◆ **What to produce**: Every line from the one containing "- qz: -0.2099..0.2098" through the end of the listing below must be given again exactly, and nothing else; exclude pictures.

◆ **Information supplied**:
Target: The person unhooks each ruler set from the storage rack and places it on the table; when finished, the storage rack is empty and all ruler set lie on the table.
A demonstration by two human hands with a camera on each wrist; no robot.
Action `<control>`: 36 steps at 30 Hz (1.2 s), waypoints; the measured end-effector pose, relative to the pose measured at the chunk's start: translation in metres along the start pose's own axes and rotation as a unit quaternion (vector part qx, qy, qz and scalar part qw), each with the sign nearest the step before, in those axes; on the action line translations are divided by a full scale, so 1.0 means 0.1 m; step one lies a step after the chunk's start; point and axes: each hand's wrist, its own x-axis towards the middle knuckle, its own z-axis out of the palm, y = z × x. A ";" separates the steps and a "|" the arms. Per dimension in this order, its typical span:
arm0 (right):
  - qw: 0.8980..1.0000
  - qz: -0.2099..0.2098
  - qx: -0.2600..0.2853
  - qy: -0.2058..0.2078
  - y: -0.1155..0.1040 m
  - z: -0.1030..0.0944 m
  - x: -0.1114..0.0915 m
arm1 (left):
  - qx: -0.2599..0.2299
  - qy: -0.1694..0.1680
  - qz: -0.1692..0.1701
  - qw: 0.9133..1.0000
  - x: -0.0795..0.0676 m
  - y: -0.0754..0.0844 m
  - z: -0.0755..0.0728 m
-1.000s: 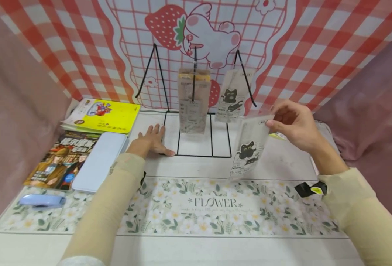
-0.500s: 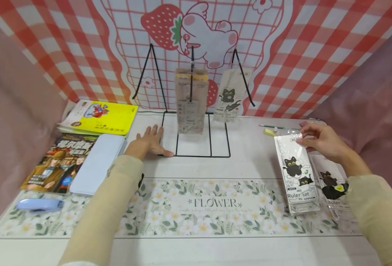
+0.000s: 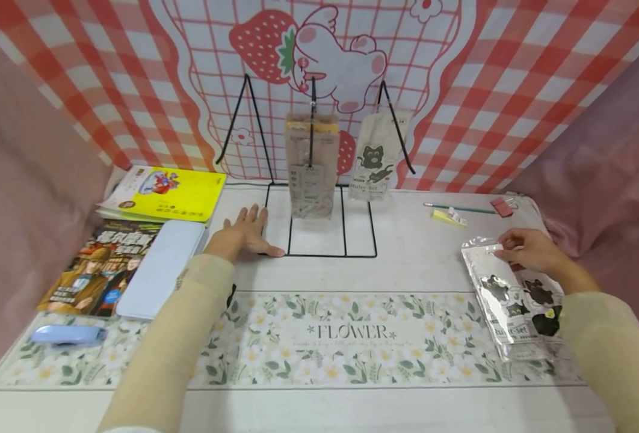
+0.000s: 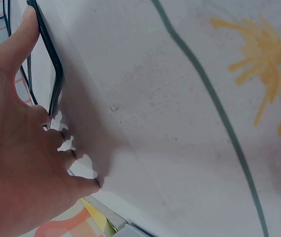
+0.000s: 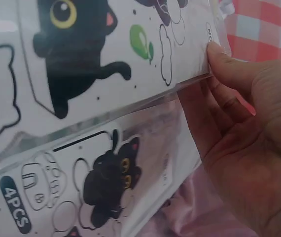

◆ **Completed task**:
  - qz: -0.2099..0.2098
  - qx: -0.2600..0.2853
  - qy: -0.2058..0.2078
  - y: -0.1155..0.1040 m
  - z: -0.1030..0.0944 m
  - x: -0.1114..0.0915 m
arm1 (left):
  - qx: -0.2599..0.2299
  - qy: -0.1694..0.1680
  - qz: -0.1692..0.1701
  - qw: 0.9133..1.0000
  - x: -0.0795..0.0676 m
  - y: -0.0754..0.0844 m
  - z: -0.0755..0.0728 m
-1.000s: 
-0.500s: 
+0.000s: 
+0.000s: 
+0.000s: 

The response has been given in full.